- **What you are asked to do**: Which of the lines below hold "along"? Please return each one.

- **Data excerpts**:
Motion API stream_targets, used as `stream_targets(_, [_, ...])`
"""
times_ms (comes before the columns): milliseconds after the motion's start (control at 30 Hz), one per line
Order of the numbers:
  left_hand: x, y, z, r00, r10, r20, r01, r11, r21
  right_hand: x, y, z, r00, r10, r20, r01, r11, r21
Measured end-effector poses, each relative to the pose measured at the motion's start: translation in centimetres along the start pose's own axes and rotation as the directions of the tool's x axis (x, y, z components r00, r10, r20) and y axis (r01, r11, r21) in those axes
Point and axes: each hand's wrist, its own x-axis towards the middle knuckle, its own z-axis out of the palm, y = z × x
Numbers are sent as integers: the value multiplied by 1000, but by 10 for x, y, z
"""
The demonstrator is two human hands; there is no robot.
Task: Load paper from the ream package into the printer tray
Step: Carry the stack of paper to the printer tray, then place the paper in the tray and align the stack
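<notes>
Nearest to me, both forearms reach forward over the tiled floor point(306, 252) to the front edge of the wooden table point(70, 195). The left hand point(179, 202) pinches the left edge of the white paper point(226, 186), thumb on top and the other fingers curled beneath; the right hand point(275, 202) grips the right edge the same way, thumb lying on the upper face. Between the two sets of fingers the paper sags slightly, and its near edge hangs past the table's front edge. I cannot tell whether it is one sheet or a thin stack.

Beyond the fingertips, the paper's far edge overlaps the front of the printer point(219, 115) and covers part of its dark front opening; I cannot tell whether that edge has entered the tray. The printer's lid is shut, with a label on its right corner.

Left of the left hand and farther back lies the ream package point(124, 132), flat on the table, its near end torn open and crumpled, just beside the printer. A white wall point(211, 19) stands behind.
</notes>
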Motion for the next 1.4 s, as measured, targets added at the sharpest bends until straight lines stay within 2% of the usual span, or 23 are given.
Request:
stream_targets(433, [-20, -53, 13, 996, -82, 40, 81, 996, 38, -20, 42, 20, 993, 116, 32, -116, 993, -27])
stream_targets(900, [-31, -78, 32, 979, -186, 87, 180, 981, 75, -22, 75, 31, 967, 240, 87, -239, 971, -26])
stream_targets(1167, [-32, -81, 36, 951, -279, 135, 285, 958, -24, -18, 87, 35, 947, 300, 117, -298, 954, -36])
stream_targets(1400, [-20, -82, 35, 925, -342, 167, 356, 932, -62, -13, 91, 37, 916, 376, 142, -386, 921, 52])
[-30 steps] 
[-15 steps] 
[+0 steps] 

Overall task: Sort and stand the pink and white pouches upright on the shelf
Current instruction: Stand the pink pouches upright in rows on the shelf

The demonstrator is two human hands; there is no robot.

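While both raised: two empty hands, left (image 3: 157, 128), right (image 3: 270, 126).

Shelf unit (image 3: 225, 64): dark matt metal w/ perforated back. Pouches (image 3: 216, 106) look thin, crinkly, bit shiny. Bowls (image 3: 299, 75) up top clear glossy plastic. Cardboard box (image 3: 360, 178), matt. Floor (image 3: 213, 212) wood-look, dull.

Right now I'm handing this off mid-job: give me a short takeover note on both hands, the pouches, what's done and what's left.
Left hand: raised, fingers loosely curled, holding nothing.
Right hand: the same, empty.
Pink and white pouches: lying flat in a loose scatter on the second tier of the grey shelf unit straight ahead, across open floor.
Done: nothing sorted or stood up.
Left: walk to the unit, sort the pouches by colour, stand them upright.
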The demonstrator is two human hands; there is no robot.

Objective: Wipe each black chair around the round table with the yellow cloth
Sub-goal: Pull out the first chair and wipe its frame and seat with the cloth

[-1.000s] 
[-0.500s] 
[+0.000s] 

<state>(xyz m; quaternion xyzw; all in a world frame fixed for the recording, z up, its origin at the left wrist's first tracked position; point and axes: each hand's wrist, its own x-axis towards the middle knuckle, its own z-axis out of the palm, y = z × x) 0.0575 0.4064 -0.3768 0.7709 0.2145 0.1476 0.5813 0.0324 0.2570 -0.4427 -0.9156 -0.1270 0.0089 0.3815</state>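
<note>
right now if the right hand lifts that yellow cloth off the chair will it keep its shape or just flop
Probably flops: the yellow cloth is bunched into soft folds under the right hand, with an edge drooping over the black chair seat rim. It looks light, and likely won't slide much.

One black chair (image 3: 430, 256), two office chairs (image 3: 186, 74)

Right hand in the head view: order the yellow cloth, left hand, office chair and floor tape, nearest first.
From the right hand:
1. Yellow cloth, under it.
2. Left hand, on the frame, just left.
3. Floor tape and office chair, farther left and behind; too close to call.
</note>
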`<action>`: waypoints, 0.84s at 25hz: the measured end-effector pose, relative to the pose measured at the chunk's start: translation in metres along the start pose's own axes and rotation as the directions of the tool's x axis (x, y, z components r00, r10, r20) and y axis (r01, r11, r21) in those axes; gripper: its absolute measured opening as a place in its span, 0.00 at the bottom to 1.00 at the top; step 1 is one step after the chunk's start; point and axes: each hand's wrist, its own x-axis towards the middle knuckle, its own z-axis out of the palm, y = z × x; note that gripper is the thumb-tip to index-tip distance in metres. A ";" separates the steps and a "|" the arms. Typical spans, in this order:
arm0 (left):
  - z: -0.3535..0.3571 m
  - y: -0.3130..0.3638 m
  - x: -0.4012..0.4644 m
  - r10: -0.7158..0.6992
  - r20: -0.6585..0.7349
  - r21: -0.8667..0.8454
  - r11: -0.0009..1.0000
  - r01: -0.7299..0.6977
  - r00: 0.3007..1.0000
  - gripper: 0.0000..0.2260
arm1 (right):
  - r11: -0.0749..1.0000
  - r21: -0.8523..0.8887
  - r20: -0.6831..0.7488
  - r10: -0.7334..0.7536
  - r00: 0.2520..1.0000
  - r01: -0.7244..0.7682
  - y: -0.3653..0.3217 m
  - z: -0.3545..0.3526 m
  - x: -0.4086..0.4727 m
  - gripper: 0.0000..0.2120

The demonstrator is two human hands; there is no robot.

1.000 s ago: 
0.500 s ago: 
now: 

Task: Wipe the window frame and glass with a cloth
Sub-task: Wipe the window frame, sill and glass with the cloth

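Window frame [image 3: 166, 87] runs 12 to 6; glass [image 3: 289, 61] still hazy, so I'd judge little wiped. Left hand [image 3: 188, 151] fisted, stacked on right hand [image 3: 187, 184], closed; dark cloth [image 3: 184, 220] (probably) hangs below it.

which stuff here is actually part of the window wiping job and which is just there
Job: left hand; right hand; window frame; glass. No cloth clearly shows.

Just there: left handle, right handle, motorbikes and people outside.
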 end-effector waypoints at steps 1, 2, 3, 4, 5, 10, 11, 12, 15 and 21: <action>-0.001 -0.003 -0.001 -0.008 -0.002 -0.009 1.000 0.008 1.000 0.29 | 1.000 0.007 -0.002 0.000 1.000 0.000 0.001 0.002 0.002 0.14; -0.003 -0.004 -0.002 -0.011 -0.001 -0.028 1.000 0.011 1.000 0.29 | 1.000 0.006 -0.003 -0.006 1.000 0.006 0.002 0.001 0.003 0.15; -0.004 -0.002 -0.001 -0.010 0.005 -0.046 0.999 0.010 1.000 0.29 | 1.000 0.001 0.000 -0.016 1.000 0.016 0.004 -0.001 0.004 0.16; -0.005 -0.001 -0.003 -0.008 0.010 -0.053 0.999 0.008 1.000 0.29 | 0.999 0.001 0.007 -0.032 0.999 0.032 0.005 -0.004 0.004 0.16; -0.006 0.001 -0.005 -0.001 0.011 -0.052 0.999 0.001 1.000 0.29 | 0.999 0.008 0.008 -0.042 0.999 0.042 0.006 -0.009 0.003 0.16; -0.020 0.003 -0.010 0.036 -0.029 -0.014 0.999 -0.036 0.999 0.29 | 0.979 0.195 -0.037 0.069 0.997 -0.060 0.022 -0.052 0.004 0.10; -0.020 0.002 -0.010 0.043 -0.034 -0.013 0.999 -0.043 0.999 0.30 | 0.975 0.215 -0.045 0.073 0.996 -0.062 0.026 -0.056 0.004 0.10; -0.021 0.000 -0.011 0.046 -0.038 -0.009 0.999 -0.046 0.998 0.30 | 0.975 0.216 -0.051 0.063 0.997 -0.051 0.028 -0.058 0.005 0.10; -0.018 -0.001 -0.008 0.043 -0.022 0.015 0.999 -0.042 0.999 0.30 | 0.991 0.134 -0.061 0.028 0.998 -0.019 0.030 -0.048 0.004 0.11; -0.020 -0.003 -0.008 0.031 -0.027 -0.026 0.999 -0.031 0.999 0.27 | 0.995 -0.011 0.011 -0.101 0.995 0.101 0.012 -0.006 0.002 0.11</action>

- **Written solution**:
Measured end-effector poses, each relative to the pose measured at the motion's start: translation in centimetres along the start pose's own axes and rotation as the directions of the tool's x axis (x, y, z components r00, r10, r20) and y axis (r01, r11, r21) in those axes
`<action>`: waypoints, 0.84s at 25hz: the measured end-effector pose, relative to the pose measured at the chunk's start: translation in metres along the start pose's own axes and rotation as the directions of the tool's x axis (x, y, z components r00, r10, r20) and y axis (r01, r11, r21) in those axes; gripper: its absolute measured opening as a place in its span, 0.00 at the bottom to 1.00 at the top; step 1 is one step after the chunk's start; point and axes: each hand's wrist, its own x-axis towards the middle knuckle, its own z-axis out of the palm, y = z × x; note that gripper is the thumb-tip to index-tip distance in metres. A ";" separates the steps and a "|" the arms. Typical spans, in this order:

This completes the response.